> **WORK TO COMPLETE**: Would you please copy the part of the material below that opens with the line containing "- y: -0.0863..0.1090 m" and closes with the line containing "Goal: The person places"? Copy it exactly, and only it.

· · · ·

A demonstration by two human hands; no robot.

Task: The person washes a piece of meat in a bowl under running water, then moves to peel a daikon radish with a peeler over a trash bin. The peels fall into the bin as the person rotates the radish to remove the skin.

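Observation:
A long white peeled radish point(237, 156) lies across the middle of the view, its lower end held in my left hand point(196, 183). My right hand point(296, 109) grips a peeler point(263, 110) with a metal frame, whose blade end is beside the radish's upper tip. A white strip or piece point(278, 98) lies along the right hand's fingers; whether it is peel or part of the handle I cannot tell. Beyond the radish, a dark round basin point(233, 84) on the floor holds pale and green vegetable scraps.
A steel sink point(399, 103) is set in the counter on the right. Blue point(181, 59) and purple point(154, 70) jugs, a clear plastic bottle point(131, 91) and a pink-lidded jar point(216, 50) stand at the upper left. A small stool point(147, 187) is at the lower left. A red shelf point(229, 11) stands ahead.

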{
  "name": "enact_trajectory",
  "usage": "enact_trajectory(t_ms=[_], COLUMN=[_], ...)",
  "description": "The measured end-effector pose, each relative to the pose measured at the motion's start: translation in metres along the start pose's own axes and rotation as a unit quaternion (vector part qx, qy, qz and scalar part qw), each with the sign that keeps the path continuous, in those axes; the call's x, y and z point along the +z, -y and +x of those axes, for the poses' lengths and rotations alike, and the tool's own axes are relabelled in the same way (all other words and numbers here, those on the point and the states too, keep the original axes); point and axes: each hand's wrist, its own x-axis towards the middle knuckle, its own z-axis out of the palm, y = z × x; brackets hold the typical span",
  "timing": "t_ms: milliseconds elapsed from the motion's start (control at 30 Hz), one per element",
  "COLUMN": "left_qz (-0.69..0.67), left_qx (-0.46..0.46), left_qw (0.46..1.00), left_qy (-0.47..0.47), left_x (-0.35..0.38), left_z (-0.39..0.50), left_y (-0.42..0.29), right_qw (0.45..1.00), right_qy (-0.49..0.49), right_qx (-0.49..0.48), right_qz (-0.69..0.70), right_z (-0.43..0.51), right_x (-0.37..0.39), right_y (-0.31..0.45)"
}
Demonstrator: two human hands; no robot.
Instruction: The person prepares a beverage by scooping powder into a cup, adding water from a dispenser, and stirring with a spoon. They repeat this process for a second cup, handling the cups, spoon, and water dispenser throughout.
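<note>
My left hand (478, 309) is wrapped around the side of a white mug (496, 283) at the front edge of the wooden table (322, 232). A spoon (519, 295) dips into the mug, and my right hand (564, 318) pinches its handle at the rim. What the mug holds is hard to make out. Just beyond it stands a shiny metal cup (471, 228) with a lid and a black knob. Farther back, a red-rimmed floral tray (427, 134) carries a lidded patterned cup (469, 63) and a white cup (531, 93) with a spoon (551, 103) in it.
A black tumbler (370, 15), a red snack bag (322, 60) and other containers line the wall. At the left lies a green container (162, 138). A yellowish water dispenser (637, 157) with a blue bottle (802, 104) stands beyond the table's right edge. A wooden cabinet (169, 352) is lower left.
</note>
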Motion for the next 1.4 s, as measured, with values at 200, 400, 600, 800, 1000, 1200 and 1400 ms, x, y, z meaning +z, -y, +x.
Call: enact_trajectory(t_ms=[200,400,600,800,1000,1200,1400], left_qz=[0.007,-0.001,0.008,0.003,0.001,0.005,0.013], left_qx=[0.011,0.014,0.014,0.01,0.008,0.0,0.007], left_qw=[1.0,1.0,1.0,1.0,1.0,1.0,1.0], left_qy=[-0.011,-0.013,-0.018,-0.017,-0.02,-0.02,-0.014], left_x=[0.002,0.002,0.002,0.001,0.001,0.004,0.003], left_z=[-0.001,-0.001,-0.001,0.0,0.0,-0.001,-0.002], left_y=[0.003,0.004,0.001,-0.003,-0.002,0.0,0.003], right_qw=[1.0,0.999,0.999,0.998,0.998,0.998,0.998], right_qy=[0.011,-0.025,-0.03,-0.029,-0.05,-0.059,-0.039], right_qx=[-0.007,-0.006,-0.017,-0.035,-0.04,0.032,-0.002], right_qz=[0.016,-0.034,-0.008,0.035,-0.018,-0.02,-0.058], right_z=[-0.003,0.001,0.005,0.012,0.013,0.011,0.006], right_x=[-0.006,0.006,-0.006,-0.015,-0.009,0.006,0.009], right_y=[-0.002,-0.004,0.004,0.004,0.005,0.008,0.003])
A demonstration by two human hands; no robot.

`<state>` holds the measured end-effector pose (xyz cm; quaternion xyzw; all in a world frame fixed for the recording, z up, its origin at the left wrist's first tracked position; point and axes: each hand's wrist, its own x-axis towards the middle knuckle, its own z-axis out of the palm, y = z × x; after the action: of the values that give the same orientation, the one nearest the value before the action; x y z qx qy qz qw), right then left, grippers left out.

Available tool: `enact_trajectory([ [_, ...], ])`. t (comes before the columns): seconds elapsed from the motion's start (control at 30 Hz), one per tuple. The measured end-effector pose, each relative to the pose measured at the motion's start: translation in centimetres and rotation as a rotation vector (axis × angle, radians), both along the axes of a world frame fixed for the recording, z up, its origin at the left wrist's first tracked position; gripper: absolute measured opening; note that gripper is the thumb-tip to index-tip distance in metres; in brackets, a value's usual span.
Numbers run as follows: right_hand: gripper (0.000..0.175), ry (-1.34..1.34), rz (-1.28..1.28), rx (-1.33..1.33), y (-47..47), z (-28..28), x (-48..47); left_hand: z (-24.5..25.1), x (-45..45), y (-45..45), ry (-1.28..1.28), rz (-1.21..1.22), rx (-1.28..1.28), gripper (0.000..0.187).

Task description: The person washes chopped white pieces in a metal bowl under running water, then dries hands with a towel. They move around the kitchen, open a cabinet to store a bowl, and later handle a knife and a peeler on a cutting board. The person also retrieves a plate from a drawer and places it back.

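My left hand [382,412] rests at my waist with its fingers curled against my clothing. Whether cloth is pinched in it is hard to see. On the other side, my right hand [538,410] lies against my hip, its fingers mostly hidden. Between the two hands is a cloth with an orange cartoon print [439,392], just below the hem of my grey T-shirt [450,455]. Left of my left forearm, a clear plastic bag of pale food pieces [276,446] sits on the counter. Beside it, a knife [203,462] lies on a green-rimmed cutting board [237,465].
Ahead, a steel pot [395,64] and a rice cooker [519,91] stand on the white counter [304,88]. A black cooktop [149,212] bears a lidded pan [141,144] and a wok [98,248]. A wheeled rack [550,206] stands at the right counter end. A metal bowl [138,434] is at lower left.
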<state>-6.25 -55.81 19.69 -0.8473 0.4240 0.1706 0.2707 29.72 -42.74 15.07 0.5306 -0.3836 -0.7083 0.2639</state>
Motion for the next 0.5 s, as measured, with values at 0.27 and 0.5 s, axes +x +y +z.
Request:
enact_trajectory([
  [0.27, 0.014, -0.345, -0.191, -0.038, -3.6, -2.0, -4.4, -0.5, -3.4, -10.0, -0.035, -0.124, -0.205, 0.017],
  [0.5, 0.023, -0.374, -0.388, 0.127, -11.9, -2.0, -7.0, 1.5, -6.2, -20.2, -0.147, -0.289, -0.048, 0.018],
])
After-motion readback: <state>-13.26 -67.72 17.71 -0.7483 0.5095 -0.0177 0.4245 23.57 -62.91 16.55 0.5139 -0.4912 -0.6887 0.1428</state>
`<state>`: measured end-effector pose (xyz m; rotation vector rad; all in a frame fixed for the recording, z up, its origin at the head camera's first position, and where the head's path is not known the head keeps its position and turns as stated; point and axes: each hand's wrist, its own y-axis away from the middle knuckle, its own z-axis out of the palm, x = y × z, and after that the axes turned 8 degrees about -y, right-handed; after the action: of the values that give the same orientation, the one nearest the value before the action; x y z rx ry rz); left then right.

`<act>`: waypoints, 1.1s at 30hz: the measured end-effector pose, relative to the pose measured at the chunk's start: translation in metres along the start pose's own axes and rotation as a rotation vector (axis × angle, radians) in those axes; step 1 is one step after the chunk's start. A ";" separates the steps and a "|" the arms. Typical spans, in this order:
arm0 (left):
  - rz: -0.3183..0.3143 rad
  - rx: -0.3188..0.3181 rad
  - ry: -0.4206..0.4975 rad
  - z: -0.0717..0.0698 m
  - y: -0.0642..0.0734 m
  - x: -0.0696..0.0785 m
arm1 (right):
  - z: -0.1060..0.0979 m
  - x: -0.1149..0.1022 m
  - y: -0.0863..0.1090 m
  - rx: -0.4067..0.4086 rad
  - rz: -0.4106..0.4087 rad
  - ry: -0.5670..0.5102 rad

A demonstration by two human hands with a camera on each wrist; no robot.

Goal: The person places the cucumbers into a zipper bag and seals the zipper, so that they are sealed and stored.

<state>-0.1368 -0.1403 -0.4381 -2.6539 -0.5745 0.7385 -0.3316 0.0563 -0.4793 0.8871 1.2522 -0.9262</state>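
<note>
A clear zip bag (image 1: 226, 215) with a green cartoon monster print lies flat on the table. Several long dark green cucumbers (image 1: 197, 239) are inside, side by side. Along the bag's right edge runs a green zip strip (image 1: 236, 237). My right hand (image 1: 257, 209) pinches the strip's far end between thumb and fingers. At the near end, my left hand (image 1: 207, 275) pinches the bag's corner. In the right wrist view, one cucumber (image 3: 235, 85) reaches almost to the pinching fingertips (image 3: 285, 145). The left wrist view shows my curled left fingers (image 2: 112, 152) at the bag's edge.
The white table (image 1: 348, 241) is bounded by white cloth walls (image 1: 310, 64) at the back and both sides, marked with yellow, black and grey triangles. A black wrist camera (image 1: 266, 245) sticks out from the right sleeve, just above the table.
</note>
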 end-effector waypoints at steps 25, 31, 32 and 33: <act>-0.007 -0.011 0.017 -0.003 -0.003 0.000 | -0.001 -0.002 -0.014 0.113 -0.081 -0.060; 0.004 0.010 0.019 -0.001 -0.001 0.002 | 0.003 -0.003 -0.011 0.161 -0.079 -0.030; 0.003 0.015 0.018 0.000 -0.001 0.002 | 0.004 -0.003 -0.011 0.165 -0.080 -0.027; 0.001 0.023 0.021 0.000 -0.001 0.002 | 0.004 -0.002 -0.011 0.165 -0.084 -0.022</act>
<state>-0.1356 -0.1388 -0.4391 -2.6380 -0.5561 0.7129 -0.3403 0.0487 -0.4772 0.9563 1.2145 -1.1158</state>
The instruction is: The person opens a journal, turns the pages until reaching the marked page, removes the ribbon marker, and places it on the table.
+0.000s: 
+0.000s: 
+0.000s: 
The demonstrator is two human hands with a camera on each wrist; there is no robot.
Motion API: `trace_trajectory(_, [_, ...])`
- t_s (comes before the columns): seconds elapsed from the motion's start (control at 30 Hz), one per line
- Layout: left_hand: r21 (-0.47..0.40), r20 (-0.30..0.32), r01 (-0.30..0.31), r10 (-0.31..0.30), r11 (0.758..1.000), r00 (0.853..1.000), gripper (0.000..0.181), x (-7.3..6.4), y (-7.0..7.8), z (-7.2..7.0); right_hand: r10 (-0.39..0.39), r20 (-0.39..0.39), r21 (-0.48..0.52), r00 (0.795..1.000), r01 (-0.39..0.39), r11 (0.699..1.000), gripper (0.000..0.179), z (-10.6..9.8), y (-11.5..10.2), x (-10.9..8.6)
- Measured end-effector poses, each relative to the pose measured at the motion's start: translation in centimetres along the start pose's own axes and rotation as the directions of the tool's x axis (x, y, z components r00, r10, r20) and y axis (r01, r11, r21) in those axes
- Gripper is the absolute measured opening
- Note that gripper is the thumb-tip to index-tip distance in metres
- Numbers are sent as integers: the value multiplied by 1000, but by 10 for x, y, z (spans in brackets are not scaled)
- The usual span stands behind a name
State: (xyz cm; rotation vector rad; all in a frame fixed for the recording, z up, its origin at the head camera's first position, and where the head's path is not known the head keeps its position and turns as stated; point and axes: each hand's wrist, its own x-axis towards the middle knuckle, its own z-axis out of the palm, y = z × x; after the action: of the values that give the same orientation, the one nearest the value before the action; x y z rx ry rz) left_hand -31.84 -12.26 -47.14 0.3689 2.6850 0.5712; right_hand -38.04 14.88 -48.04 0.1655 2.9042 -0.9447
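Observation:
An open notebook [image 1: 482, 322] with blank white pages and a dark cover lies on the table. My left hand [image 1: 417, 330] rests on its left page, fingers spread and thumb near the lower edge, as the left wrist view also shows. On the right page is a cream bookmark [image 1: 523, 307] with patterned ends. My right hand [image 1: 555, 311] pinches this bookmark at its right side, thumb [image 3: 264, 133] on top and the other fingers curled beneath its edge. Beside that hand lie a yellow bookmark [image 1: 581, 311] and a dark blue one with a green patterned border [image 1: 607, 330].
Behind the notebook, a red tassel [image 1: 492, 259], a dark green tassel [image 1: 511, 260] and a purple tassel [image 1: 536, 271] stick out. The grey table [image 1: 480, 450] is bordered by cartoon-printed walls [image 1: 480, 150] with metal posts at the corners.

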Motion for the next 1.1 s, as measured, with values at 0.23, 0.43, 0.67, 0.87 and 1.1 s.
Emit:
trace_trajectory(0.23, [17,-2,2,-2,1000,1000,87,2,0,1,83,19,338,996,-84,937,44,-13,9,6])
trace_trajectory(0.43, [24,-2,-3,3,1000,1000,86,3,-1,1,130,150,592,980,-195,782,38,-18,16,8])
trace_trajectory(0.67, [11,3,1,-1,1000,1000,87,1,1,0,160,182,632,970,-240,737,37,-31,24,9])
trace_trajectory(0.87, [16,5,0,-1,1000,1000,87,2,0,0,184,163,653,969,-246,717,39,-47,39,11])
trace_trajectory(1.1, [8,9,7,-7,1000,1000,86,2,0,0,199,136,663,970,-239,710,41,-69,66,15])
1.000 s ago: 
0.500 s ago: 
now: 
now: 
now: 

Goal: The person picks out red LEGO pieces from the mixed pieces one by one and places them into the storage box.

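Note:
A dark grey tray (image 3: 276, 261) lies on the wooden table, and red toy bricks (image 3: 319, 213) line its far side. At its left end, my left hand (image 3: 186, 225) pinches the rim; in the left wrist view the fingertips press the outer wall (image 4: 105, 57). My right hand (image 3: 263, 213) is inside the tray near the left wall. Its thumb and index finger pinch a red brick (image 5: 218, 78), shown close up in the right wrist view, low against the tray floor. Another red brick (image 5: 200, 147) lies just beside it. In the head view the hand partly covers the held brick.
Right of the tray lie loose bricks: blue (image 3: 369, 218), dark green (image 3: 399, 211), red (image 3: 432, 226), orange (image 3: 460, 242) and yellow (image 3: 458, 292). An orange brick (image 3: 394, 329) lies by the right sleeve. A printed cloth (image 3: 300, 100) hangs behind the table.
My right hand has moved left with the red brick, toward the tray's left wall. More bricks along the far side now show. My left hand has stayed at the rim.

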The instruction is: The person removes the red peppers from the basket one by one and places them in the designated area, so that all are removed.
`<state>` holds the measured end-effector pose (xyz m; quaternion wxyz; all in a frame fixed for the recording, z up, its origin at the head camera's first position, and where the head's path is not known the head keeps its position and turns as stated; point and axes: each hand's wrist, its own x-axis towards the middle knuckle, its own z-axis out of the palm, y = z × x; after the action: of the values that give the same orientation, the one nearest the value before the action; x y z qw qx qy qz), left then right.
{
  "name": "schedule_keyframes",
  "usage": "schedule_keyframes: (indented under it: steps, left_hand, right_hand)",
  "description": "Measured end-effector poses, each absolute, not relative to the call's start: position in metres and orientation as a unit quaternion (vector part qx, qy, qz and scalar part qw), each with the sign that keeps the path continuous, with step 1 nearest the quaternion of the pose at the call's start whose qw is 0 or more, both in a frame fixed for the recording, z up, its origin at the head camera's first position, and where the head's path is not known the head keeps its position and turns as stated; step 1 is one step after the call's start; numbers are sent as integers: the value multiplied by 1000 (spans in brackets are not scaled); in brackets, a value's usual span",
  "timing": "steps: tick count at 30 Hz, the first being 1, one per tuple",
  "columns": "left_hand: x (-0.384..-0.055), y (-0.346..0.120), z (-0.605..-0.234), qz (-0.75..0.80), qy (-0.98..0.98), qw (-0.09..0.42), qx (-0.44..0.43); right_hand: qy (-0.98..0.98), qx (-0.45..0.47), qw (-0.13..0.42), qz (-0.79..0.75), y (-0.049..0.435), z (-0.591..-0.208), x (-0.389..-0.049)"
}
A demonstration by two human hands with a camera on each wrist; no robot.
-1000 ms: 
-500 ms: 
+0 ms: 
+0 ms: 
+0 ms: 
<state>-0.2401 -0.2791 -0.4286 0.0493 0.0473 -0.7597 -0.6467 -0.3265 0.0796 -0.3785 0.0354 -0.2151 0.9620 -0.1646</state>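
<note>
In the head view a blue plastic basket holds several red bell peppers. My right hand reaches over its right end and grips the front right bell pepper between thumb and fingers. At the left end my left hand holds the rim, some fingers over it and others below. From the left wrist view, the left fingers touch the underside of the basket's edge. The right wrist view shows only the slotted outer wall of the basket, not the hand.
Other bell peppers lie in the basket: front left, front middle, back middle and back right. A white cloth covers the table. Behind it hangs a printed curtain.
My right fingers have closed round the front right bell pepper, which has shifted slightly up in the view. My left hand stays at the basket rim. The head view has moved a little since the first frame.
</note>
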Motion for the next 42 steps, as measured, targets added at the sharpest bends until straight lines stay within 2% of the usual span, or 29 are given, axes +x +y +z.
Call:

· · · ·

> **FINAL ANSWER**:
  - y: -0.0863..0.1090 m
  - rx: -0.4067..0.4086 rad
  - rz: -0.4106..0.4087 rad
  - ry: -0.5670..0.5102 rad

A demonstration by two human hands with a camera on each wrist; no robot.

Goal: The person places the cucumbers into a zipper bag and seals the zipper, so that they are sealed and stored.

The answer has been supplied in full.